* **Recorded data**
╭──

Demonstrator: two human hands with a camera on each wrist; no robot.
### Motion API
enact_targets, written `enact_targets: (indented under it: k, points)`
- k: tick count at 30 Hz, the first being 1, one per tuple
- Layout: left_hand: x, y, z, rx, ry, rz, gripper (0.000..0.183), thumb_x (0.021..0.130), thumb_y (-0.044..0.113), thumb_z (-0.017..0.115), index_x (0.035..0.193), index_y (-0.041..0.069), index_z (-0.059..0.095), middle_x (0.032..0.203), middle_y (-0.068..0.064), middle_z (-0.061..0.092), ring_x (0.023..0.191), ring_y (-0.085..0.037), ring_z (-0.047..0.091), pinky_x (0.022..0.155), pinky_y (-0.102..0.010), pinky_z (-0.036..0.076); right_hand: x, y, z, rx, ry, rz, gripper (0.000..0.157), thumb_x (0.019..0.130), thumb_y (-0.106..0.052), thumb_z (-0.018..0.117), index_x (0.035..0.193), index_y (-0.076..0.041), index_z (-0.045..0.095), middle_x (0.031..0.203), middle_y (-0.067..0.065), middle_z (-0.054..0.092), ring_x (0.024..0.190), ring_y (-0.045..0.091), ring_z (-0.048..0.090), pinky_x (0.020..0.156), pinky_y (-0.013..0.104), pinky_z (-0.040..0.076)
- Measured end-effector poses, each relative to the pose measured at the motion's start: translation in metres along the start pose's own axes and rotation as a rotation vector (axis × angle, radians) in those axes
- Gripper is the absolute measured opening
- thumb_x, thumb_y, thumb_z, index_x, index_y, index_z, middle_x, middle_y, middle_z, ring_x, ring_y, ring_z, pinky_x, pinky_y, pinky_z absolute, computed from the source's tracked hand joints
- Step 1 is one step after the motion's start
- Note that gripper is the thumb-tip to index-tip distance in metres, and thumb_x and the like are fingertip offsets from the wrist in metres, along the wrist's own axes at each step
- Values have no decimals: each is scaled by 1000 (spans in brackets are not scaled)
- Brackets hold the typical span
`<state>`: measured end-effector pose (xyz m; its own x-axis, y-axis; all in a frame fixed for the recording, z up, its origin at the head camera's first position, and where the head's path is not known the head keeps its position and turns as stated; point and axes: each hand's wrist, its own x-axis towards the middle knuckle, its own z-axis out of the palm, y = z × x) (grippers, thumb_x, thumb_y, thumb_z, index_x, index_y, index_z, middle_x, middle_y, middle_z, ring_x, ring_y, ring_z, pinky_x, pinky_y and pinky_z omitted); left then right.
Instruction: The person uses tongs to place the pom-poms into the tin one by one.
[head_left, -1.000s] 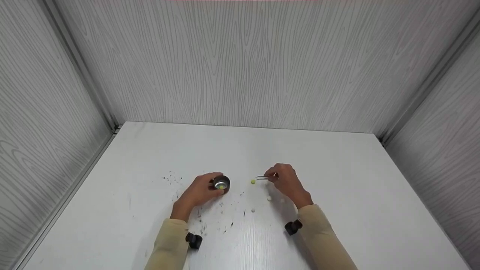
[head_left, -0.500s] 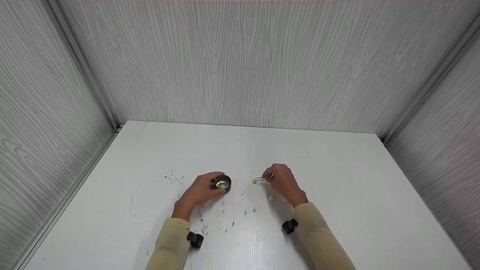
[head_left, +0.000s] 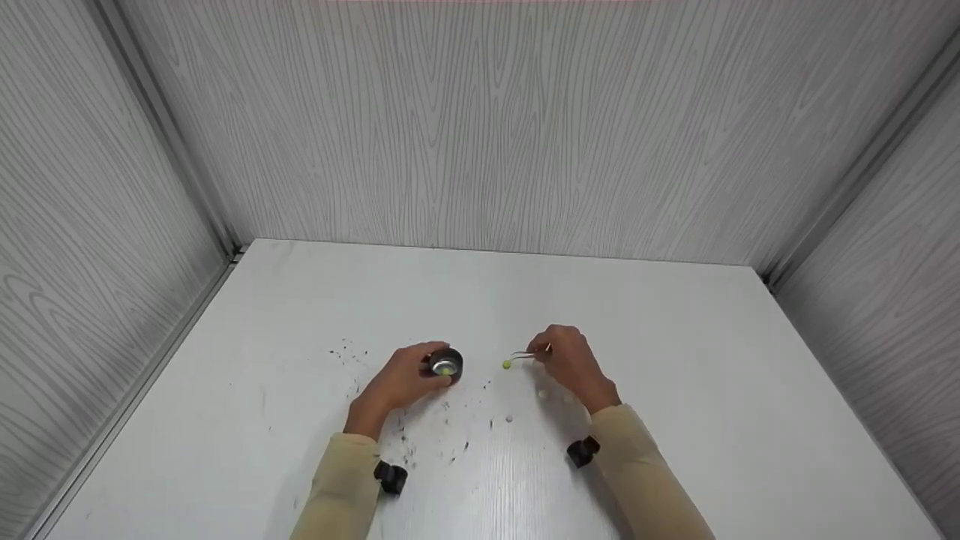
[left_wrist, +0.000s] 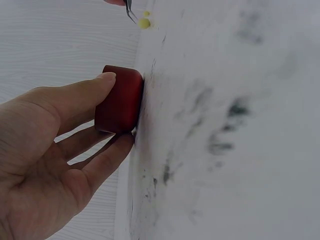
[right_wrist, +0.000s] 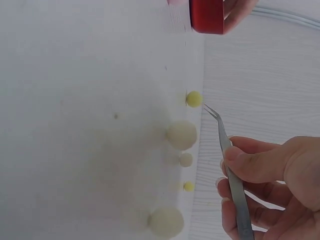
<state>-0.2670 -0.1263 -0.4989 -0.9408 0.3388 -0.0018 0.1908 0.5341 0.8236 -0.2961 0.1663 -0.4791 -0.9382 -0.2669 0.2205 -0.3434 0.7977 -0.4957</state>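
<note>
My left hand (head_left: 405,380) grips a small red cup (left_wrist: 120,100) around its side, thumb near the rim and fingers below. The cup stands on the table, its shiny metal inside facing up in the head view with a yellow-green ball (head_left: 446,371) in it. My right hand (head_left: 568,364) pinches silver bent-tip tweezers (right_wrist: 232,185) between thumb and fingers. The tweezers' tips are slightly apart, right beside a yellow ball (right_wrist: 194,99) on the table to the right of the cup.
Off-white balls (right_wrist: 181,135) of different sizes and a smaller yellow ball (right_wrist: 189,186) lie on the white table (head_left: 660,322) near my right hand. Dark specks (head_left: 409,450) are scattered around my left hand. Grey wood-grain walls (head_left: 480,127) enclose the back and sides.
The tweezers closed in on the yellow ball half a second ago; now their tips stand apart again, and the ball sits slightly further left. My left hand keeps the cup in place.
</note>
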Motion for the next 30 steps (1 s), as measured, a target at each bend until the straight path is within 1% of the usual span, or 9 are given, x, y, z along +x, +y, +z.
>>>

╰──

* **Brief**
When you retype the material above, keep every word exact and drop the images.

* **Exercise solution**
Demonstrator: two human hands with a camera on each wrist; no robot.
### Motion API
enact_targets, written `enact_targets: (indented under it: k, points)`
- k: tick count at 30 Hz, the first being 1, one per tuple
- Layout: left_hand: x, y, z, rx, ry, rz, gripper (0.000..0.183), thumb_x (0.021..0.130), thumb_y (-0.044..0.113), thumb_z (-0.017..0.115), index_x (0.035..0.193), index_y (-0.041..0.069), index_z (-0.059..0.095), middle_x (0.032..0.203), middle_y (-0.068..0.064), middle_z (-0.061..0.092), ring_x (0.023..0.191), ring_y (-0.085..0.037), ring_z (-0.047..0.091), pinky_x (0.022..0.155), pinky_y (-0.102..0.010), pinky_z (-0.036..0.076); right_hand: x, y, z, rx, ry, rz, gripper (0.000..0.157), thumb_x (0.019..0.130), thumb_y (-0.106..0.052), thumb_z (-0.018..0.117), index_x (0.035..0.193), index_y (-0.076..0.041), index_z (-0.045..0.095), middle_x (0.031..0.203), middle_y (-0.067..0.065), middle_z (-0.054..0.092), ring_x (0.024..0.190), ring_y (-0.045..0.091), ring_z (-0.048..0.090), pinky_x (0.020..0.156), pinky_y (-0.013..0.104), pinky_z (-0.040..0.076)
- Measured end-effector poses, each relative to the pose measured at the motion's start: translation in metres along the start pose's own axes and rotation as a rotation vector (axis × angle, radians) in those axes
- Gripper is the absolute measured opening
- thumb_x, thumb_y, thumb_z, index_x, index_y, index_z, middle_x, middle_y, middle_z, ring_x, ring_y, ring_z, pinky_x, pinky_y, pinky_z absolute, computed from the source's tracked hand joints
- Step 1 is one step after the motion's start
- Note that gripper is the thumb-tip to index-tip distance in metres, and thumb_x and the like are fingertip offsets from the wrist in metres, along the wrist's own axes at each step
- Values have no decimals: each is scaled by 1000 (spans in brackets are not scaled)
- Brackets hold the typical span
`<state>`: measured end-effector pose (xyz m; its own x-axis, y-axis; all in a frame fixed for the recording, z up, its origin at the head camera's first position, and where the head's path is not known the head keeps its position and turns as stated; point and axes: each hand's wrist, its own x-axis towards the middle knuckle, its own z-axis out of the palm, y = z × x) (grippers, thumb_x, thumb_y, thumb_z, index_x, index_y, index_z, middle_x, middle_y, middle_z, ring_x, ring_y, ring_z, pinky_x, pinky_y and pinky_z omitted); left then right.
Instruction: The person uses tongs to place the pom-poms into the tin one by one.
[head_left, -1.000s] 
[head_left, -0.500s] 
[head_left, +0.000s] 
[left_wrist, +0.000s] 
[right_wrist, +0.000s] 
<state>-0.2670 -0.1263 -0.4989 -0.9408 0.3388 -0.0018 0.1908 0.5341 0.8236 -0.2961 0.1663 -0.4791 -0.9382 -0.2669 0.2205 -0.3434 0.7977 -0.4957</state>
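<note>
My left hand (head_left: 405,380) grips a small red cup (left_wrist: 120,100) around its side, thumb near the rim and fingers below. The cup stands on the table, its shiny metal inside facing up in the head view with a yellow-green ball (head_left: 446,371) in it. My right hand (head_left: 568,364) pinches silver bent-tip tweezers (right_wrist: 232,185) between thumb and fingers. The tweezers' tips are slightly apart, right beside a yellow ball (right_wrist: 194,99) on the table to the right of the cup.
Off-white balls (right_wrist: 181,135) of different sizes and a smaller yellow ball (right_wrist: 189,186) lie on the white table (head_left: 660,322) near my right hand. Dark specks (head_left: 409,450) are scattered around my left hand. Grey wood-grain walls (head_left: 480,127) enclose the back and sides.
The tweezers closed in on the yellow ball half a second ago; now their tips stand apart again, and the ball sits slightly further left. My left hand keeps the cup in place.
</note>
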Motion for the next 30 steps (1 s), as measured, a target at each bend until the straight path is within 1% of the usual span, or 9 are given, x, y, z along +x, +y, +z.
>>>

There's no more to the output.